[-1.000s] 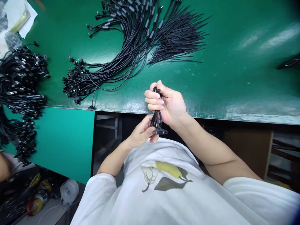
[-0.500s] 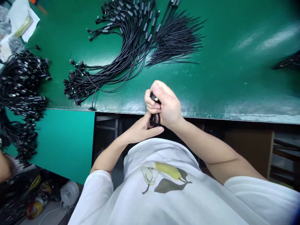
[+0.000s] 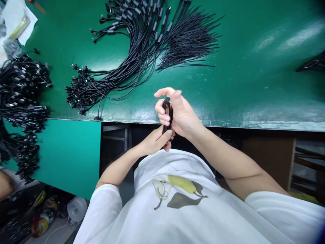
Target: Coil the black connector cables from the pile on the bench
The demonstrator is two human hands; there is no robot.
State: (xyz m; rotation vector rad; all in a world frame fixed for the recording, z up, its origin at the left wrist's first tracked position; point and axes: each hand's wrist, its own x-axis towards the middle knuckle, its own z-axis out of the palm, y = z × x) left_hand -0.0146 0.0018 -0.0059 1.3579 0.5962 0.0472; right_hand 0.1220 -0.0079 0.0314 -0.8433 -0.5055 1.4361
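Note:
A black cable (image 3: 168, 110), folded into a narrow bundle, is held upright between my two hands just in front of the table's edge. My left hand (image 3: 156, 139) pinches the lower end, its thumb lying across the bundle. My right hand (image 3: 184, 113) has its lower fingers curled round the upper part, while the thumb and index finger are lifted and apart. Beyond my hands lies a spread of black USB cables (image 3: 132, 64) with grey sleeves. A fan of thin black ties (image 3: 189, 40) lies to the right of those cables.
A large heap of black cables (image 3: 22, 88) covers the left side of the green table (image 3: 254, 84). Paper and clear plastic (image 3: 19, 25) lie at the upper left. A dark object (image 3: 312, 63) rests at the right edge. Another person's arm (image 3: 5, 184) shows at the lower left.
My right thumb and index finger have lifted off the cable's top and spread. My left thumb has closed onto the bundle's lower end. The view has shifted slightly.

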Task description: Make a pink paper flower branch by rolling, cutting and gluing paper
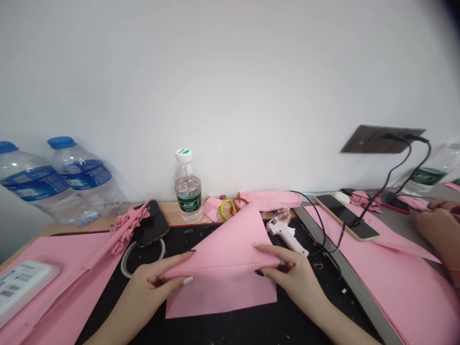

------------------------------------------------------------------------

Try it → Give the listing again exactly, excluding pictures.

The completed task →
[-1.000s] 
[-0.500s] 
[+0.000s] 
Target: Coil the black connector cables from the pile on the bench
The demonstrator is two human hands; there is no robot.
State: (xyz m; rotation vector rad; all in a world frame fixed for the recording, z up, its origin at the left wrist's first tracked position; point and axes: each hand's wrist, its own x-axis towards the middle knuckle, its own z-axis out of the palm, y = z × x) left_hand -0.0146 0.0018 -0.0059 1.3579 0.5962 0.0472; right_hand 0.1220 -0.0079 0.0314 -0.8433 -0.5055 1.4361
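Note:
A black cable (image 3: 168, 110), folded into a narrow bundle, is held upright between my two hands just in front of the table's edge. My left hand (image 3: 156, 139) pinches the lower end, its thumb lying across the bundle. My right hand (image 3: 184, 113) has its lower fingers curled round the upper part, while the thumb and index finger are lifted and apart. Beyond my hands lies a spread of black USB cables (image 3: 132, 64) with grey sleeves. A fan of thin black ties (image 3: 189, 40) lies to the right of those cables.
A large heap of black cables (image 3: 22, 88) covers the left side of the green table (image 3: 254, 84). Paper and clear plastic (image 3: 19, 25) lie at the upper left. A dark object (image 3: 312, 63) rests at the right edge. Another person's arm (image 3: 5, 184) shows at the lower left.
My right thumb and index finger have lifted off the cable's top and spread. My left thumb has closed onto the bundle's lower end. The view has shifted slightly.
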
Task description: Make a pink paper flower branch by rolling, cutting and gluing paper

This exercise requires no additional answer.